ASSIGNMENT:
The answer is the full listing below, copied exactly, with its pictures omitted.

- - - -

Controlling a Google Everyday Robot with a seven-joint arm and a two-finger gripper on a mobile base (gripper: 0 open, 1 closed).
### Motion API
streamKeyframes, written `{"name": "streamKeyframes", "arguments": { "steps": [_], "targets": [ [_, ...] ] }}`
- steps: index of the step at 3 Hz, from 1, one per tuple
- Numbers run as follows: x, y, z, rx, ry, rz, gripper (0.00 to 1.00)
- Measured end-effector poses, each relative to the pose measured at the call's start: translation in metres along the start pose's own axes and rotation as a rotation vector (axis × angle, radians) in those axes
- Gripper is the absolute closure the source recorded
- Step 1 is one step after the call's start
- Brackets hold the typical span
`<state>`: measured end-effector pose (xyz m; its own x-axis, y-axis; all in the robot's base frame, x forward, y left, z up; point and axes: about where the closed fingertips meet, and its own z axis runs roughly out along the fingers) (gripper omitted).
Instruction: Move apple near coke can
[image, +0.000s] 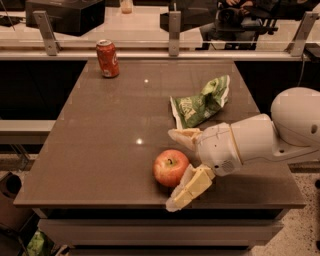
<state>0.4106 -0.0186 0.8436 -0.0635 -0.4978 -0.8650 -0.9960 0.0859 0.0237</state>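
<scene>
The red-orange apple (170, 167) sits on the brown table (105, 140) near its front edge. The red coke can (107, 58) stands upright at the far left corner, well away from the apple. My gripper (176, 166) comes in from the right at table height. Its two cream fingers are open and spread around the apple's right side: one fingertip (181, 136) lies behind the apple, the other (187, 190) in front of it. The apple is between the fingers and rests on the table.
A green-and-white snack bag (200, 104) lies just behind the gripper, right of centre. A glass-and-metal rail (174, 27) runs along the table's far edge. My white arm (270, 135) reaches across the table's right side.
</scene>
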Motion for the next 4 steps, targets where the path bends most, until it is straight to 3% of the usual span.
{"name": "streamKeyframes", "arguments": {
  "steps": [1,4],
  "targets": [
    [0.0006,0.0097,0.0081,-0.012,-0.023,-0.003,0.18],
    [-0.0043,0.0126,0.0111,-0.018,-0.017,-0.015,0.87]
  ]
}}
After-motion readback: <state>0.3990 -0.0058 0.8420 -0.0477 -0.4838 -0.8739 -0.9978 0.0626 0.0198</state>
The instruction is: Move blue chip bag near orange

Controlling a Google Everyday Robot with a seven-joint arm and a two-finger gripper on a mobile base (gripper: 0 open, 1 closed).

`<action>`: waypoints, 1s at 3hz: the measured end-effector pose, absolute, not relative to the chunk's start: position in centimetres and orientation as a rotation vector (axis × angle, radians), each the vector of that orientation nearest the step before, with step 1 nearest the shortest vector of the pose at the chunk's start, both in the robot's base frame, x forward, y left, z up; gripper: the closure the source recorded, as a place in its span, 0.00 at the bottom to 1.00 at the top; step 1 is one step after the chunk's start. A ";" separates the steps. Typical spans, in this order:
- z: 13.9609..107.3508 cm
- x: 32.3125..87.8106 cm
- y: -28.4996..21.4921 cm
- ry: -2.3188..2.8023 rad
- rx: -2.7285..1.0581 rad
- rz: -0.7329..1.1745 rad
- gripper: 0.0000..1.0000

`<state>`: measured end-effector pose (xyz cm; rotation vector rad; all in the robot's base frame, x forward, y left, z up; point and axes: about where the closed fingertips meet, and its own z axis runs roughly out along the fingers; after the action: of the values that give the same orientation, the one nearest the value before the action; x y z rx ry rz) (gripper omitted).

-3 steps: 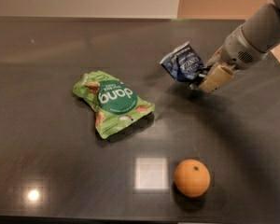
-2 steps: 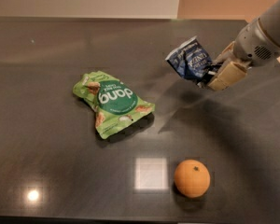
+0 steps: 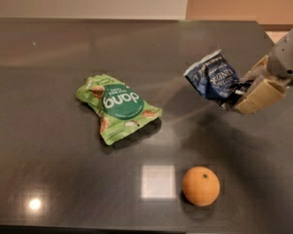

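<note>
The blue chip bag [image 3: 212,76] is dark navy foil with white lettering and hangs in the air above the dark table at the right. My gripper [image 3: 244,94] comes in from the right edge and is shut on the bag's right end. The orange [image 3: 200,185] is round with a small dark stem dot and sits on the table near the front, below the bag and a little to its left. The bag is well apart from the orange.
A bright green "dang" snack bag [image 3: 116,106] lies flat at the table's middle left. The dark glossy table [image 3: 49,160] shows a square light reflection next to the orange. The table's far edge meets a wall at the top.
My gripper has lifted the blue chip bag off the table and carried it a little to the right and up. The orange and the green bag have not moved.
</note>
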<state>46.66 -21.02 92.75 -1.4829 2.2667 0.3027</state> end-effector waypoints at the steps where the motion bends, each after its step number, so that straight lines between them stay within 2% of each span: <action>1: 91.6 43.1 -20.3 2.322 -1.490 0.305 1.00; 2: 90.4 40.3 -19.5 2.345 -1.509 0.291 1.00; 3: 89.3 38.7 -19.3 2.351 -1.506 0.282 0.84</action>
<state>38.72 -19.33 89.28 -1.5065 2.3512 0.2824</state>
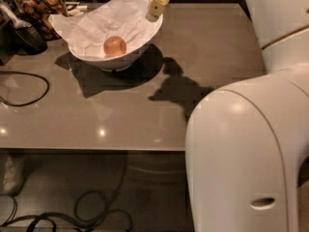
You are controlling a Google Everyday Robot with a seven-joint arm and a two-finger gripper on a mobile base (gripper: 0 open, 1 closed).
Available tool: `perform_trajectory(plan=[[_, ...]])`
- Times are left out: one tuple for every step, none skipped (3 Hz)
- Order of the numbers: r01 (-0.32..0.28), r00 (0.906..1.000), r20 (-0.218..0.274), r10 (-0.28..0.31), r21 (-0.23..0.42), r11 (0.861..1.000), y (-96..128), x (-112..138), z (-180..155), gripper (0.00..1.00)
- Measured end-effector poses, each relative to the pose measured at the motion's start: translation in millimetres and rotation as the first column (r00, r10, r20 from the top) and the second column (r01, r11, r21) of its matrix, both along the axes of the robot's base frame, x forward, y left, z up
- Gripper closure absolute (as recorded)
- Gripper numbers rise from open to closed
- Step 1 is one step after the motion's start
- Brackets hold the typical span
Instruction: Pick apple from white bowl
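The apple point(115, 46), small, round and orange-red, lies inside the white bowl point(147, 35) on crumpled white paper. The bowl stands at the far left of the grey table point(145, 115). My gripper point(157, 9) is a pale yellowish shape coming down from the top edge. It hangs over the bowl's right rim, to the right of and above the apple, not touching it.
My white arm housing point(246, 158) fills the right side and front. A dark object point(29, 35) and a brown patterned thing point(43, 8) stand at the far left, with a black cable point(29, 88) on the table. Cables point(72, 211) lie on the floor below.
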State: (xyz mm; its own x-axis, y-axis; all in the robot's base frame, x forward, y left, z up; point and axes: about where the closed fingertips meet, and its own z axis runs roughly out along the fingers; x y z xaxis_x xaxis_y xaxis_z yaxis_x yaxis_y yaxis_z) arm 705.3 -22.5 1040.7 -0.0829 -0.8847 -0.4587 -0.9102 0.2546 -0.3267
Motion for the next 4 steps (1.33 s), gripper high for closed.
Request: perform_trajectory(plan=[[-0.058,0.9983,-0.005,0.058,0.023,0.998,34.1,13.1,-7.3,0.0],[-0.092,0.9957,-0.005,0.092,0.038,0.995,58.4,22.1,-12.7,0.0],[-0.107,0.9942,-0.007,0.107,0.05,0.993,72.6,27.4,-17.4,0.0],[-0.11,0.9937,-0.013,0.111,0.056,0.992,81.0,30.6,-22.2,0.04]])
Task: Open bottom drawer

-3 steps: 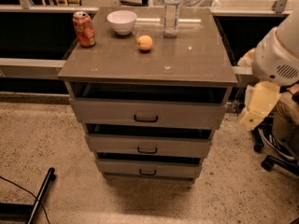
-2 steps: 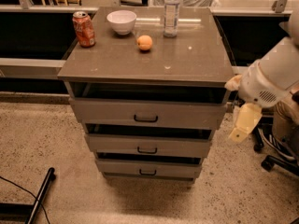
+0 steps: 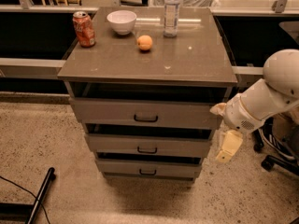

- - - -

REPLY:
Controlling a Google Everyday Robot with a seven-joint arm and a two-finger gripper on a mobile base (gripper: 0 open, 1 closed).
### Motion API
streamKeyframes, written `{"name": "streamKeyframes", "arguments": { "steps": [_], "targets": [ [_, ...] ] }}`
- steps: index of the step at 3 Hz, from 1, one per tuple
- Numbers run as follows: x, y, z, rx, ry, rz, gripper (0.00 to 1.00)
- Measured end-effector poses, each relative to the pose measured at the call's start: translation in metres along the start pose's own axes and rotation as a rotation vector (axis × angle, radians) in those axes
- Gripper is the absolute closure the source recorded
- Step 1 is one step after the call's start
- Brackets hold the typical span
`<state>`: measured end-effector pose (xyz m; its own x-axis, y-axis; all in the robot's base frame, x forward, y left, z up; point and axes: about where the closed fingertips meet, and its own z axis runs roughly out along the fingers) (gripper omitted).
Instruction: Move apple near coke can
[image, +0.000s] 
<state>0.4106 -0.0186 0.8436 -0.0635 -0.4978 -0.8650 -0.9960 0.0859 0.0237</state>
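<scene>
The red-orange apple (170, 167) sits on the brown table (105, 140) near its front edge. The red coke can (107, 58) stands upright at the far left corner, well away from the apple. My gripper (176, 166) comes in from the right at table height. Its two cream fingers are open and spread around the apple's right side: one fingertip (181, 136) lies behind the apple, the other (187, 190) in front of it. The apple is between the fingers and rests on the table.
A green-and-white snack bag (200, 104) lies just behind the gripper, right of centre. A glass-and-metal rail (174, 27) runs along the table's far edge. My white arm (270, 135) reaches across the table's right side.
</scene>
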Motion for the next 4 steps, targets where the path bends most, until it is straight to 3% of the usual span.
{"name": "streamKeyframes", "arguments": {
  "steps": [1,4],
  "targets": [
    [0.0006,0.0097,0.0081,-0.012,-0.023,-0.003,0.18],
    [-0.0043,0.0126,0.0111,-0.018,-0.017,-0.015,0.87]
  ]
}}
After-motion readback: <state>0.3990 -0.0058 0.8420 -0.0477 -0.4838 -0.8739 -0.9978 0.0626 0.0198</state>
The instruction is: Move blue chip bag near orange

Controlling a Google Everyday Robot with a seven-joint arm and a two-finger gripper on a mobile base (gripper: 0 open, 1 closed).

`<action>`: waypoints, 1s at 3hz: the measured end-effector pose, absolute, not relative to the chunk's start: position in centimetres and orientation as a rotation vector (axis × angle, radians), each the vector of that orientation nearest the step before, with step 1 nearest the shortest vector of the pose at the chunk's start, both in the robot's base frame, x forward, y left, z up; gripper: the closure the source recorded, as a place in its span, 0.00 at the bottom to 1.00 at the top; step 1 is one step after the chunk's start. A ";" separates the steps. Typical spans, in this order:
- z: 13.9609..107.3508 cm
- x: 32.3125..87.8106 cm
- y: -28.4996..21.4921 cm
- ry: -2.3188..2.8023 rad
- rx: -2.7285..1.0581 rad
- rz: -0.7329..1.1745 rad
- gripper: 0.0000..1.0000

`<state>`: measured end-effector pose (xyz cm; rotation vector rad; all in the robot's base frame, x forward, y left, z up; point and axes: about where the closed fingertips meet, and its own z axis runs roughly out along the fingers; after the action: of the values that give the same orientation, the one nearest the value before the action; x y z rx ry rz) (gripper omitted).

-3 steps: 
-2 steps: 
+0 steps: 

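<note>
The blue chip bag [image 3: 212,76] is dark navy foil with white lettering and hangs in the air above the dark table at the right. My gripper [image 3: 244,94] comes in from the right edge and is shut on the bag's right end. The orange [image 3: 200,185] is round with a small dark stem dot and sits on the table near the front, below the bag and a little to its left. The bag is well apart from the orange.
A bright green "dang" snack bag [image 3: 116,106] lies flat at the table's middle left. The dark glossy table [image 3: 49,160] shows a square light reflection next to the orange. The table's far edge meets a wall at the top.
My gripper has lifted the blue chip bag off the table and carried it a little to the right and up. The orange and the green bag have not moved.
</note>
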<state>46.66 -21.02 92.75 -1.4829 2.2667 0.3027</state> end-effector waypoints at the steps where the motion bends, each after its step number, so that straight lines between them stay within 2% of each span: <action>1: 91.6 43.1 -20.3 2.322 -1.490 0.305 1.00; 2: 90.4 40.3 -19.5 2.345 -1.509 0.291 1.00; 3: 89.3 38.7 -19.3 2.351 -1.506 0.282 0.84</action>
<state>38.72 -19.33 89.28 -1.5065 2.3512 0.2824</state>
You are controlling a Google Everyday Robot with a seven-joint arm and a two-finger gripper on a mobile base (gripper: 0 open, 1 closed).
Available tool: `perform_trajectory(plan=[[_, ...]])`
- Times are left out: one tuple for every step, none skipped (3 Hz)
- Order of the numbers: r01 (-0.32..0.28), r00 (0.906..1.000), r20 (-0.218..0.274), r10 (-0.28..0.31), r21 (-0.23..0.42), r11 (0.861..1.000), y (-96..128), x (-112..138), z (-180..155), gripper (0.00..1.00)
- Measured end-effector poses, each relative to the pose measured at the motion's start: translation in millimetres and rotation as the first column (r00, r10, r20 from the top) and the second column (r01, r11, r21) of its matrix, both along the axes of the robot's base frame, x forward, y left, z up
- Gripper closure absolute (as recorded)
- Gripper numbers rise from open to closed
- Step 1 is one step after the motion's start
- Brackets hold the typical span
Instruction: Pick apple from white bowl
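The apple point(115, 46), small, round and orange-red, lies inside the white bowl point(147, 35) on crumpled white paper. The bowl stands at the far left of the grey table point(145, 115). My gripper point(157, 9) is a pale yellowish shape coming down from the top edge. It hangs over the bowl's right rim, to the right of and above the apple, not touching it.
My white arm housing point(246, 158) fills the right side and front. A dark object point(29, 35) and a brown patterned thing point(43, 8) stand at the far left, with a black cable point(29, 88) on the table. Cables point(72, 211) lie on the floor below.
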State: (xyz mm; its own x-axis, y-axis; all in the robot's base frame, x forward, y left, z up; point and axes: about where the closed fingertips meet, and its own z axis runs roughly out along the fingers; x y z xaxis_x xaxis_y xaxis_z yaxis_x yaxis_y yaxis_z) arm 705.3 -22.5 1040.7 -0.0829 -0.8847 -0.4587 -0.9102 0.2546 -0.3267
Motion for the next 4 steps (1.33 s), gripper high for closed.
Request: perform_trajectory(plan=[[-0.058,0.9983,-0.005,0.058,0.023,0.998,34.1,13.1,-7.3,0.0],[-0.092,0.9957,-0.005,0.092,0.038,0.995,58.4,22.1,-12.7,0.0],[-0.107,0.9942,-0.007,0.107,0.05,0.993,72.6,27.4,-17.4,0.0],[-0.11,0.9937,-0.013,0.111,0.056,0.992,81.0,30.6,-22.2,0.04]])
Task: Open bottom drawer

-3 steps: 
-2 steps: 
+0 steps: 

Nothing more belongs to this exercise.